[COLLECTED MATERIAL]:
•••

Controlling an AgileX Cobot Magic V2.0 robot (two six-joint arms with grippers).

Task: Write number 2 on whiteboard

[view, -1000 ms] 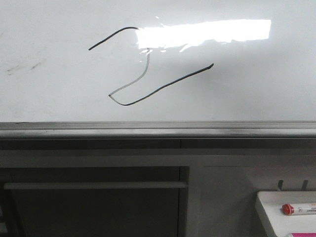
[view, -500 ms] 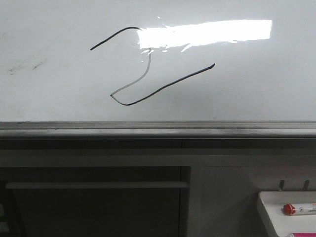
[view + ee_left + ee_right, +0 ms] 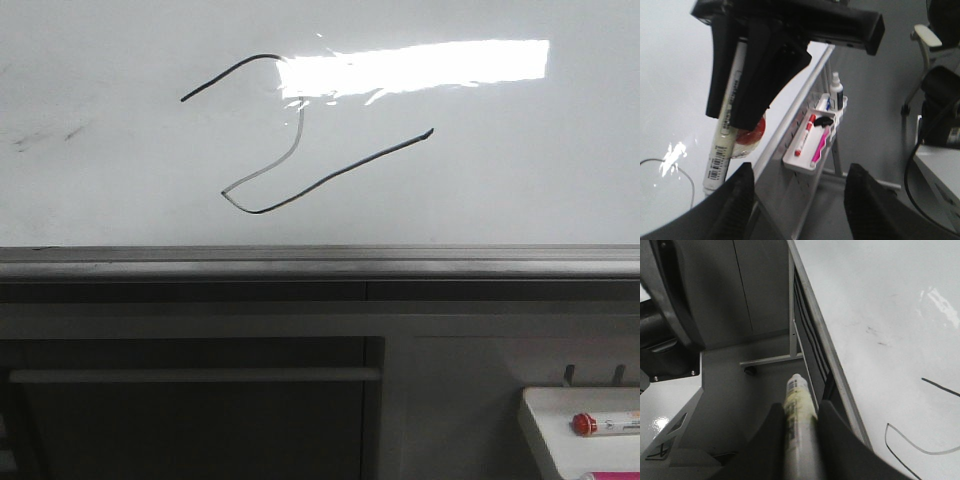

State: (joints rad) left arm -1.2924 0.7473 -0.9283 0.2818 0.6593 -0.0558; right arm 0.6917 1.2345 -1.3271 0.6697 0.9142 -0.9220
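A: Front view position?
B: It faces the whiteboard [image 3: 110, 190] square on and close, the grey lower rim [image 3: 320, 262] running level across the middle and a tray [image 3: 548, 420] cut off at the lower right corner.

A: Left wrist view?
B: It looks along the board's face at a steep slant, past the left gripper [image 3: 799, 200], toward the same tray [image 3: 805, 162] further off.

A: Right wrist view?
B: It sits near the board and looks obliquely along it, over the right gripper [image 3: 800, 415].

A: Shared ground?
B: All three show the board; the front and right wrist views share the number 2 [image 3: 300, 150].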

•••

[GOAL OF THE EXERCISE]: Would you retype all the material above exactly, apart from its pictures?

[ANSWER SPACE]:
Controlling an AgileX Cobot Magic V2.0 robot (two six-joint arms with grippers).

Task: Write number 2 on whiteboard

[view, -1000 ms] 
[view, -500 ms] 
[view + ee_left + ee_right, +0 ms] 

State: (joints rad) left arm -1.2924 0.7473 -0.9283 0.2818 0.6593 -0.0558; right arm 0.6917 1.2345 -1.3271 0.6697 0.9142 -0.9220
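A: Front view position?
B: It faces the whiteboard [image 3: 110, 190] square on and close, the grey lower rim [image 3: 320, 262] running level across the middle and a tray [image 3: 548, 420] cut off at the lower right corner.

A: Left wrist view?
B: It looks along the board's face at a steep slant, past the left gripper [image 3: 799, 200], toward the same tray [image 3: 805, 162] further off.

A: Right wrist view?
B: It sits near the board and looks obliquely along it, over the right gripper [image 3: 800, 415].

A: Shared ground?
B: All three show the board; the front and right wrist views share the number 2 [image 3: 300, 150].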

No further output is required for this answer.